Nabor Celayeta II

Jesús Iturralde

Ya diréis, amables lectores de Mugalari que, como anillo al dedo me viene el adagio “más vale tarde que nunca”. ¿Y a qué viene esto? Pues, que en mi escrito del día 26 de mayo indiqué que las hazañas del bueno de Nabor Celayeta se editarían en dos entregas y ahí va la segunda, que a su vez se divide en 2 partes.

1º En cierta ocasión, cayó en Durango tal tromba de agua que muchos bajos fueron perjudicados y uno de los más castigados fue la barbería de Nabor, dado que el piso del establecimiento se encontraba 1 o 2 escalones más abajo que la acera.

Reunidos los amigos de nuestro protagonista, optaron por acudir a la barbería para ayudar en el desagüe, convencidos de que debido a la mala uva del barbero, este estaría de un cabreo de los que hacen época. Llegados al establecimiento, cuál sería su sorpresa cuando al llegar, Nabor ayudado de un vecino estaba baldeando agua y cantando a voz en grito el fragmento de la opereta “Marina”, que dice.. “Costas de Levante, playas de Lloret, dichosos los ojos que os vuelven a ver…”.

¡Genio y figura hasta la sepultura!

2º Estamos en la época en la que el alumbrado eléctrico fue un boom, hasta el punto que los fabricantes de bombillas tenían viajantes que se dedicaban a ofrecerlas en todos los comercios. Pues bien, en cierta ocasión en plena tertulia de amigos a la puerta de la joyería Mancisidor, se presentó uno de los viajantes ofreciendo bombillas de más fama, las de la firma OSRAM. Pero coincidió que el viajante tenía el mismo defecto que Nabor y pronunciaba la “r” como “g”.

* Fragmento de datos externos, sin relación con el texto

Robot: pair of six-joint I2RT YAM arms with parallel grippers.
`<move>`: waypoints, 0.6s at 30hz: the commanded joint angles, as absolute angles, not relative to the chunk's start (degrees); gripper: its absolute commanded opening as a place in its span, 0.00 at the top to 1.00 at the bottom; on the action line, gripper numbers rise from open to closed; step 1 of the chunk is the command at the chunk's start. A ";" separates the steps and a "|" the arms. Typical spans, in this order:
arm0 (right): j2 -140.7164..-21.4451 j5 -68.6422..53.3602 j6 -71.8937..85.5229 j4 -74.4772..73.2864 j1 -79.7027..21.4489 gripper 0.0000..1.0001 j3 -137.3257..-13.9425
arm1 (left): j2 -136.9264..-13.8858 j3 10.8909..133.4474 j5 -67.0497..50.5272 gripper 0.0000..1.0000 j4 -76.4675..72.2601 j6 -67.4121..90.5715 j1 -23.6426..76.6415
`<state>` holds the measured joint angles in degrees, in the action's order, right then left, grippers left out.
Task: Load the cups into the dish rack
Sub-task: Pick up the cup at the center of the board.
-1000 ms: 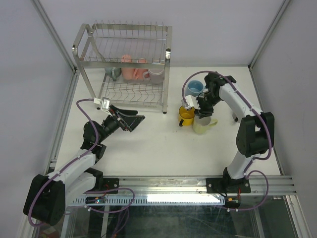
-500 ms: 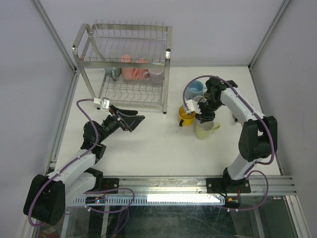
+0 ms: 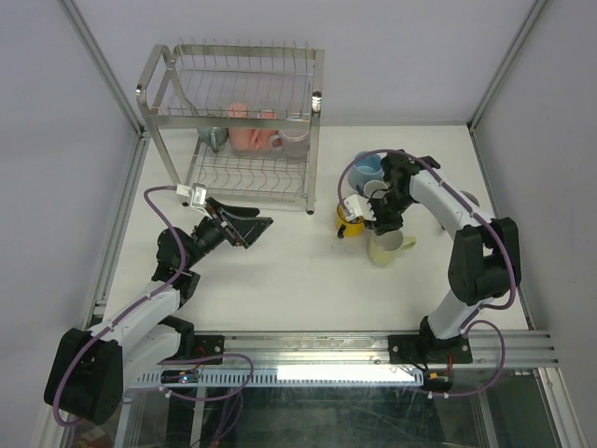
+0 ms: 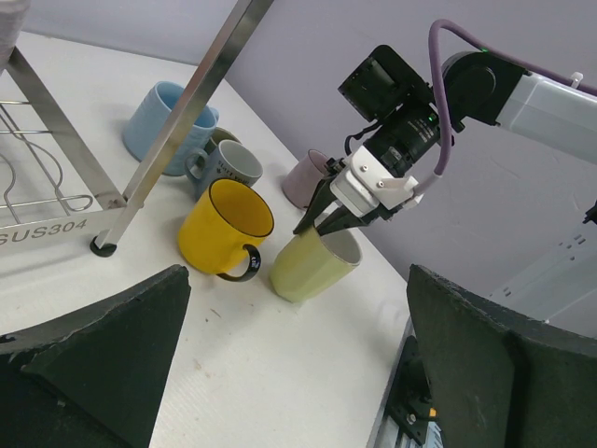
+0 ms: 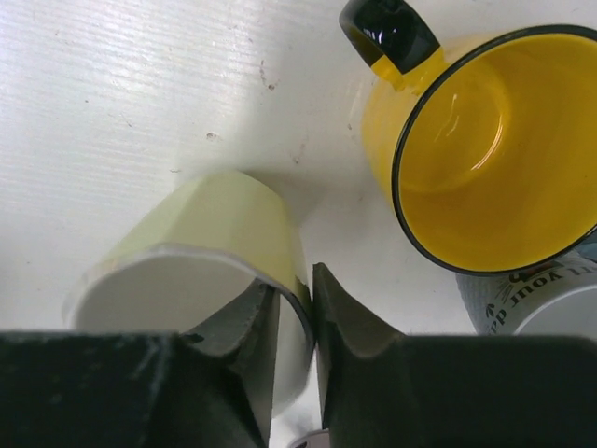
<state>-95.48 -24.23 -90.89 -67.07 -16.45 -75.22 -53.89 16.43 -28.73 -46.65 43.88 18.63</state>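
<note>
A pale green cup [image 3: 389, 248] [image 4: 312, 266] leans tilted on the table beside a yellow cup [image 3: 350, 217] [image 5: 485, 159]. My right gripper [image 3: 381, 224] [image 5: 297, 280] is shut on the green cup's rim [image 5: 280, 275], one finger inside and one outside. Behind them stand a light blue cup [image 3: 367, 166], a grey cup [image 4: 229, 166] and a mauve cup [image 4: 308, 177]. The dish rack [image 3: 233, 112] stands at the back left with three cups on its lower shelf. My left gripper [image 3: 252, 229] [image 4: 298, 373] hovers open in front of the rack, holding nothing.
The rack's chrome leg [image 4: 177, 121] stands close to the left of the yellow cup. White enclosure walls border the table on both sides. Bare table [image 3: 298, 280] lies between the two arms.
My right gripper has narrowed its jaws onto the green cup's rim, and the cup has shifted slightly toward the near edge. The left arm has stayed still.
</note>
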 commanded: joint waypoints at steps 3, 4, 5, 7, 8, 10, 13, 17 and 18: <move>-94.21 -24.24 -89.16 -68.00 -16.80 0.94 -75.14 | -53.77 16.36 -29.60 0.01 -50.56 43.59 18.02; -93.91 -24.60 -89.01 -68.23 -16.79 0.98 -75.11 | -53.85 16.21 -29.66 0.01 -50.99 43.87 18.02; -93.48 -25.19 -88.92 -68.46 -16.84 1.00 -75.06 | -53.94 16.11 -29.80 0.01 -51.57 44.27 18.05; -92.21 -27.28 -88.13 -68.88 -16.77 1.00 -74.87 | -54.34 15.89 -30.16 0.01 -52.78 44.99 18.06; -91.43 -28.43 -87.65 -69.05 -16.66 1.00 -74.87 | -54.52 15.82 -30.37 0.01 -53.41 45.40 18.03; -89.65 -31.29 -86.06 -69.51 -16.56 1.00 -74.62 | -55.00 15.69 -30.63 0.01 -54.67 46.35 18.04; -86.29 -37.17 -83.27 -70.43 -16.45 1.00 -74.46 | -56.17 15.20 -30.94 0.01 -57.27 49.24 18.02; -82.50 -46.60 -78.27 -72.07 -16.35 1.00 -74.14 | -59.06 14.35 -32.46 0.01 -64.95 53.42 18.02; -81.59 -48.99 -76.68 -72.41 -16.35 1.00 -74.33 | -59.87 14.26 -32.95 0.01 -66.72 54.74 18.02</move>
<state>-88.16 -34.44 -83.72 -69.21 -16.47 -73.21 -57.60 14.90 -30.24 -55.66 49.39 18.63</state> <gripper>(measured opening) 0.067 0.990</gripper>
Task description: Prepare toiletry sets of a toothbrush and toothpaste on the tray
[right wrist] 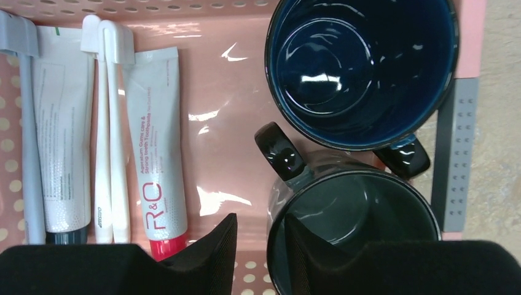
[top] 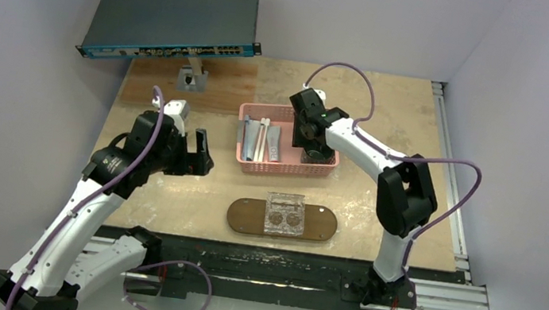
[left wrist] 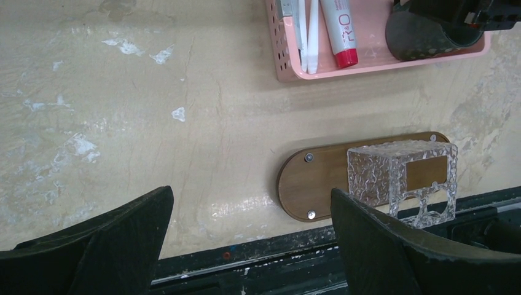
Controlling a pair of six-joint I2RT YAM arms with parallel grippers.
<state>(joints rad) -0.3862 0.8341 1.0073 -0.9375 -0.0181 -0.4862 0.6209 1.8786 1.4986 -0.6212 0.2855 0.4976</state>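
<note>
The right arm (top: 360, 146) reaches down into a pink lattice basket (top: 285, 170) at the middle of the tabletop (top: 389, 114). There the right jaws clamp the wall of a grey-black mug (right wrist: 362, 215) beside its handle, one finger inside the cup and one outside. A dark blue mug (right wrist: 362, 67) stands just beyond it, the two touching. The toiletry pieces lie flat in the other half of the same basket, off to the side of the right jaws and apart from them. The red-capped tube (right wrist: 156, 147) is nearest the outer finger, then come two white toothbrushes (right wrist: 110, 141) pressed side by side, a dark-capped tube (right wrist: 61, 135) and a grey-handled brush (right wrist: 27, 153) against the basket's wall. All lie parallel, with the tube caps toward the tray (top: 247, 217). That dark wooden oblong lies on the tabletop just in front of the basket, between the two arms, and carries a clear textured glass holder (top: 285, 212) at its middle. The left arm (top: 71, 216) hangs above the tabletop to the left of the basket, the left jaws spread wide with nothing between them. In the left wrist view the tray's rounded end shows beyond the fingertips, close by one of them. A dark network switch (top: 174, 13) sits at the far left corner.
</note>
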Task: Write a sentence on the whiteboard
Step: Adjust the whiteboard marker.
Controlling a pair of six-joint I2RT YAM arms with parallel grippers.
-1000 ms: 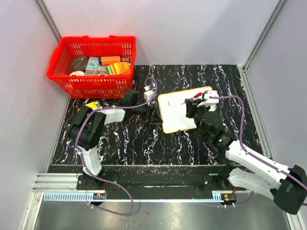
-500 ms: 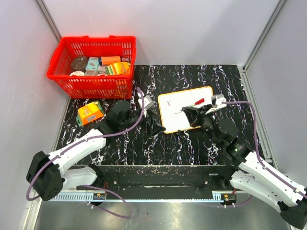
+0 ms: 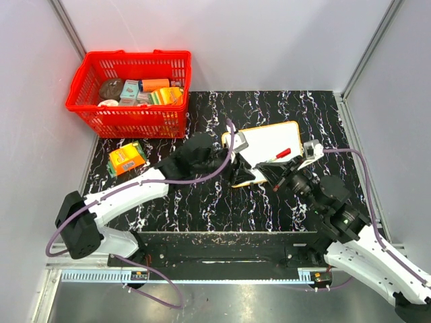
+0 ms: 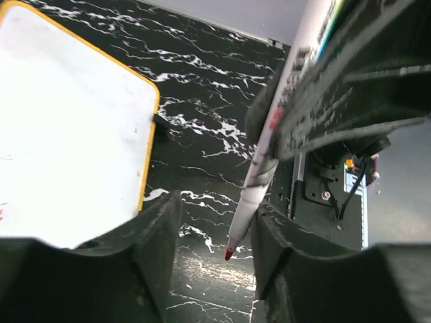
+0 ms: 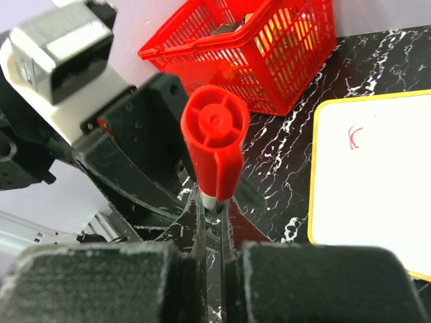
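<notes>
the whiteboard (image 3: 266, 138) lies on the black marbled table (image 3: 202, 202), right of centre and turned at a slant, its orange rim showing all round except at the near left corner. the left arm reaches across from the left and covers that corner. the board is almost bare: the right wrist view shows one small curved red mark (image 5: 353, 136) near its edge, and no words can be read.

the right gripper (image 5: 214, 222) comes in from the near right, just off the board's near edge, its jaws clamped tight on the marker (image 5: 214, 145). the red end of the marker points up toward that wrist camera. from above, the marker (image 3: 279, 155) slants over the board's near right part.

the left gripper (image 4: 215, 219) has its jaws apart. the marker's (image 4: 252, 182) white barrel and red tip hang down into the gap between them, over bare table just beside the board's (image 4: 60, 134) corner. i cannot tell if the barrel touches the right-hand finger (image 4: 283, 256).

a red basket (image 3: 128, 121) full of packets sits at the far left corner, and an orange and green box (image 3: 126, 158) lies on the table just in front of it.
</notes>
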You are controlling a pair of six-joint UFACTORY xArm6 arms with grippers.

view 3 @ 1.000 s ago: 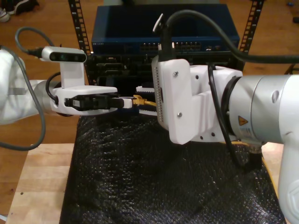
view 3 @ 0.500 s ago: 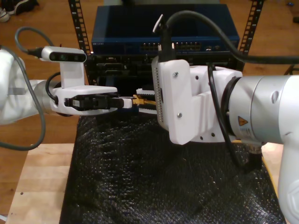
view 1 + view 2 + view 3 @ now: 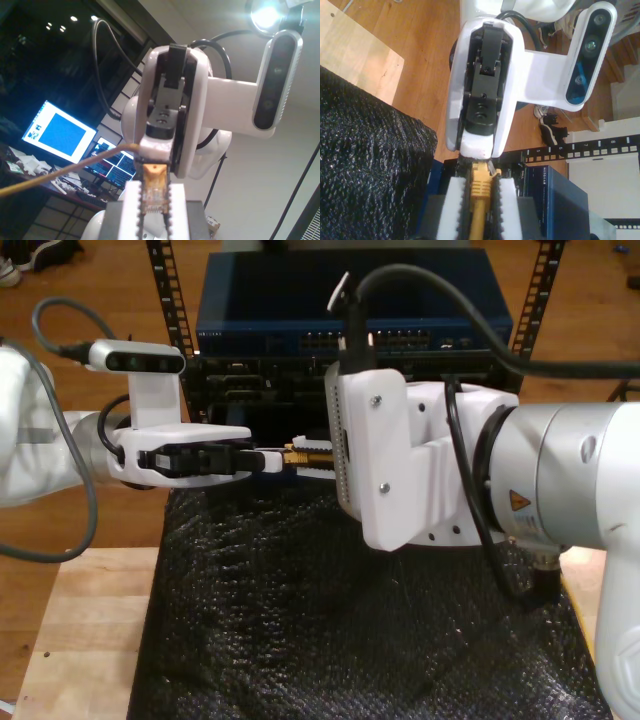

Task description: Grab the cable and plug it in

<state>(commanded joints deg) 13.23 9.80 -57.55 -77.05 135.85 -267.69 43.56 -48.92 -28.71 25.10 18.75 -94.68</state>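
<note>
Black padding (image 3: 350, 640) covers the bench below. My second gripper (image 3: 479, 197) pinches the cable (image 3: 480, 192) by its boot; my first gripper (image 3: 153, 202) now clamps the plug, so the handover looks nearly complete.

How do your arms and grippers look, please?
The white arm at the exterior view's left carries a bar-shaped camera with a grey cable. The white and silver-grey arm at the exterior view's right has a thick black cable and an orange warning label. The gripper facing my first wrist view has a white shell around black mechanics; fingers are white, toothed.
</note>
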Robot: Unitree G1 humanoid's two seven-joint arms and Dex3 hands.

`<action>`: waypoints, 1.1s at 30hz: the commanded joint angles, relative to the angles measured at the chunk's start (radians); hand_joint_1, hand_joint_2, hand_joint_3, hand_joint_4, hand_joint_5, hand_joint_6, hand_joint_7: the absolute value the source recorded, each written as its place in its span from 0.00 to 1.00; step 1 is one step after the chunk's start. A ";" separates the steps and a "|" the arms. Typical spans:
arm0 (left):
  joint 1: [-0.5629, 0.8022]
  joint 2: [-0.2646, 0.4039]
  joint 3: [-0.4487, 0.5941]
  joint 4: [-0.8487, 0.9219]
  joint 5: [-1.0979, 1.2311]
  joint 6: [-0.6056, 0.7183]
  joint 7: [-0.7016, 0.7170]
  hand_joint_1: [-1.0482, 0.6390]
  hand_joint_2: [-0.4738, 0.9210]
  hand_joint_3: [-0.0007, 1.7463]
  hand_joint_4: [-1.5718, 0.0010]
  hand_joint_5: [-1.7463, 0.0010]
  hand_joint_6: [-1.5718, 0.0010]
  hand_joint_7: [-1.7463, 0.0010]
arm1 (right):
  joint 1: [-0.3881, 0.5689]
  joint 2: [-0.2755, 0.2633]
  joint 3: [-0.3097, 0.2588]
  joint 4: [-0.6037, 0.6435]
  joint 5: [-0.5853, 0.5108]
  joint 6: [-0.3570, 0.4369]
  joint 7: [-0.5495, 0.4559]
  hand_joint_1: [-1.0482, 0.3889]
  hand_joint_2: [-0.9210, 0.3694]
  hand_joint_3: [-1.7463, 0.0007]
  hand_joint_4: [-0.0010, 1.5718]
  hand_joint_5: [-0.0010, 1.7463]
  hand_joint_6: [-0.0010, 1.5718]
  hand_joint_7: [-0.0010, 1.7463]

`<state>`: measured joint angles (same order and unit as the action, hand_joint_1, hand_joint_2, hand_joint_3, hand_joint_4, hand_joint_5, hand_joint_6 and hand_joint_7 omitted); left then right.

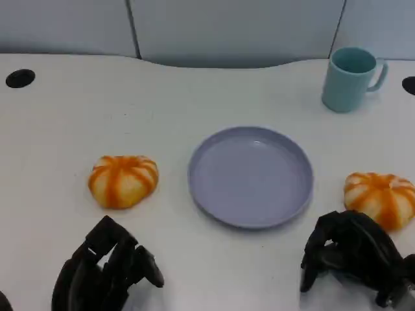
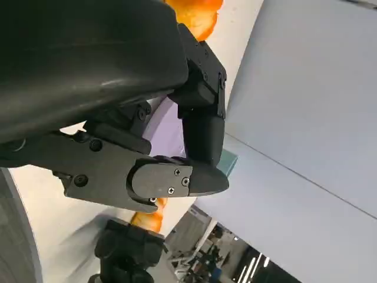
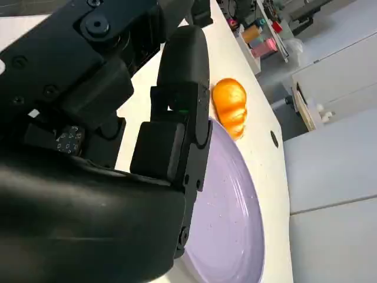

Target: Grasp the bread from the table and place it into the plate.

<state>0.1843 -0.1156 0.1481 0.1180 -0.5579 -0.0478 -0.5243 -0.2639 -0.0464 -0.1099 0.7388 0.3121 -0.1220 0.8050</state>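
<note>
Plate (image 1: 251, 176) sits mid-table, nothing in it. 2 orange-striped breads: left bread (image 1: 123, 181) just left of the plate, right bread (image 1: 380, 198) just right of it, both apart from its rim. Teal mug (image 1: 350, 78) stands behind the plate, to its right. Left hand (image 1: 107, 269) hangs nearer than the plate, fingers curled, holding nothing; right hand (image 1: 353, 254) likewise curled, grasping nothing, just in front of the right bread. Best approach, judged: spread the fingers first, come down over the bread's crown, close gently around its sides.
</note>
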 commanded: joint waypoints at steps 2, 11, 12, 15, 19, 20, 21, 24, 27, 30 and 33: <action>0.012 0.009 0.003 -0.011 0.035 -0.052 0.007 0.30 1.00 0.20 0.53 0.00 0.71 0.00 | 0.020 -0.007 0.001 -0.026 -0.005 0.002 -0.018 0.00 0.28 1.00 1.00 0.36 1.00 0.24; -0.009 0.078 -0.006 -0.043 0.198 -0.235 0.008 0.32 1.00 0.19 0.69 0.18 0.66 0.52 | 0.029 0.007 0.008 -0.046 -0.003 0.020 -0.023 0.00 0.28 1.00 1.00 0.36 1.00 0.24; -0.013 0.101 -0.009 -0.050 0.245 -0.276 0.015 0.31 1.00 0.17 0.71 0.30 0.66 0.67 | 0.031 0.009 0.010 -0.049 -0.004 0.020 -0.026 0.00 0.29 1.00 1.00 0.36 1.00 0.24; -0.022 0.155 -0.015 -0.085 0.404 -0.368 0.082 0.29 1.00 0.13 0.76 0.49 0.66 0.89 | 0.031 0.011 0.011 -0.047 -0.004 0.014 -0.022 0.00 0.28 1.00 1.00 0.35 1.00 0.24; -0.035 0.200 -0.020 -0.152 0.604 -0.416 0.203 0.31 1.00 0.07 0.79 0.65 0.68 0.98 | 0.030 0.013 0.013 -0.044 -0.006 0.006 -0.022 0.00 0.28 1.00 1.00 0.35 1.00 0.23; -0.041 0.212 -0.022 -0.166 0.661 -0.426 0.236 0.32 1.00 0.06 0.81 0.68 0.69 0.99 | 0.029 0.013 0.014 -0.044 -0.008 0.005 -0.022 0.00 0.28 1.00 1.00 0.35 1.00 0.23; -0.053 0.229 -0.022 -0.177 0.753 -0.445 0.285 0.32 1.00 0.05 0.83 0.70 0.70 1.00 | 0.027 0.014 0.013 -0.038 -0.006 0.003 -0.018 0.00 0.28 1.00 1.00 0.35 1.00 0.24; -0.077 0.264 -0.032 -0.194 0.929 -0.456 0.390 0.32 1.00 0.03 0.83 0.71 0.70 1.00 | 0.022 0.016 0.012 -0.029 -0.002 0.002 -0.010 0.00 0.28 1.00 1.00 0.35 1.00 0.23; -0.093 0.298 -0.050 -0.223 1.081 -0.411 0.462 0.33 0.96 0.00 0.87 0.73 0.73 1.00 | 0.021 0.017 0.014 -0.024 -0.007 -0.008 -0.008 0.00 0.27 1.00 1.00 0.34 1.00 0.23; -0.111 0.339 -0.074 -0.244 1.208 -0.369 0.508 0.31 0.94 0.00 0.90 0.76 0.76 1.00 | 0.020 0.018 0.013 -0.025 -0.004 -0.002 -0.009 0.00 0.28 1.00 1.00 0.34 1.00 0.23; -0.131 0.389 -0.102 -0.250 1.310 -0.336 0.537 0.28 0.95 0.00 0.92 0.78 0.79 1.00 | 0.021 0.020 0.013 -0.029 -0.004 0.009 -0.016 0.00 0.29 1.00 1.00 0.35 1.00 0.23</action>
<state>0.0689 0.2227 0.0629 -0.1184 0.6819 -0.4110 -0.0185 -0.2428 -0.0214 -0.0961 0.7058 0.3062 -0.1235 0.7956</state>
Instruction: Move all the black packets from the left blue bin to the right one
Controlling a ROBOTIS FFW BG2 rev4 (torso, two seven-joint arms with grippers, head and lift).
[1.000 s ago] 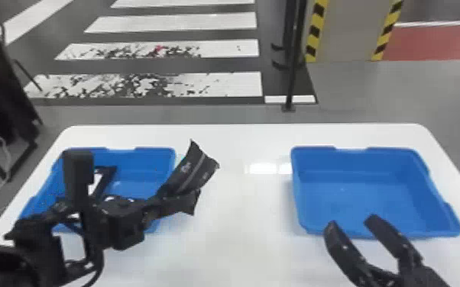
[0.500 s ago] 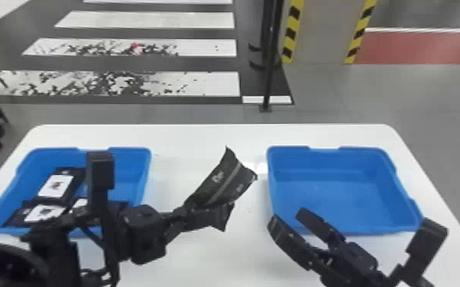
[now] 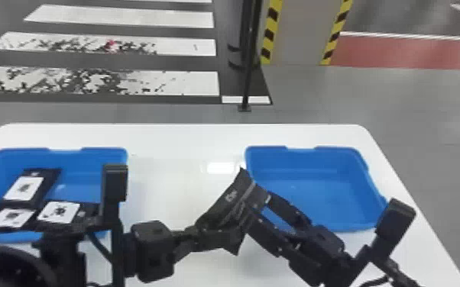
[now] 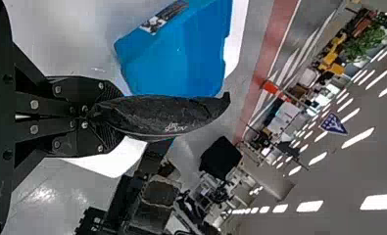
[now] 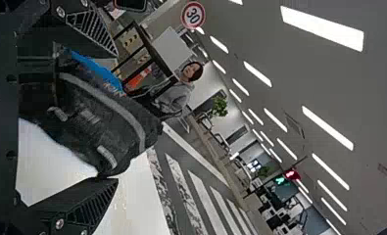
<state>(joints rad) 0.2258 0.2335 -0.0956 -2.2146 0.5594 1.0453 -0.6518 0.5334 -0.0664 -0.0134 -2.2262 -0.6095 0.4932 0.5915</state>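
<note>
Over the surface's [image 3: 187,139] middle, the left tool [image 3: 212,233] grips a black packet [image 3: 231,198]; the right tool [image 3: 259,206] stands open around it by the right bin's [image 3: 302,171] left side. Three packets [image 3: 25,187] lie in the left bin [image 3: 82,164].

A hand could pass along the far edge of the table [image 3: 187,133], behind left bin [image 3: 65,155] and right bin [image 3: 302,154]; between their near corners, left gripper [image 3: 223,237], black packet [image 3: 233,198] and right gripper [image 3: 260,210] block the way.
</note>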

La broma ya estaba montada. Le dijeron que ellos ya tenían bombillas pero que el barbero de allí cerca compraba bombillas para revenderlas. Y allá que se fue el pobre hombre.

Saludó: “Buenas tagdes» y le ofreció sus «BOMBILLAS OSGAN”.

Nabor creyó que le estaba tomando el pelo y empuñando la escoba le sacó al pobre hombre a escobazos de la barbería y le siguió hasta la calle y allí se dio cuenta de que la broma la habían ideado los amigos de la tertulia. Acudió hacia ellos y se lio a escobazos chillando: “Puñetegos, vosotgos sois los culpables, os voy a coger a escobazos, puñetegos, cabguitos...”, todo ello acompañado de las carcajadas de los tertulianos y amigos de Nabor. Pero no llegó la sangre al río y la amistad ganó la partida al cabreo.

Y así transcurría el ambiente de aquel Durango chiquito y tranquilo que ya a través de los años ha ido desapareciendo.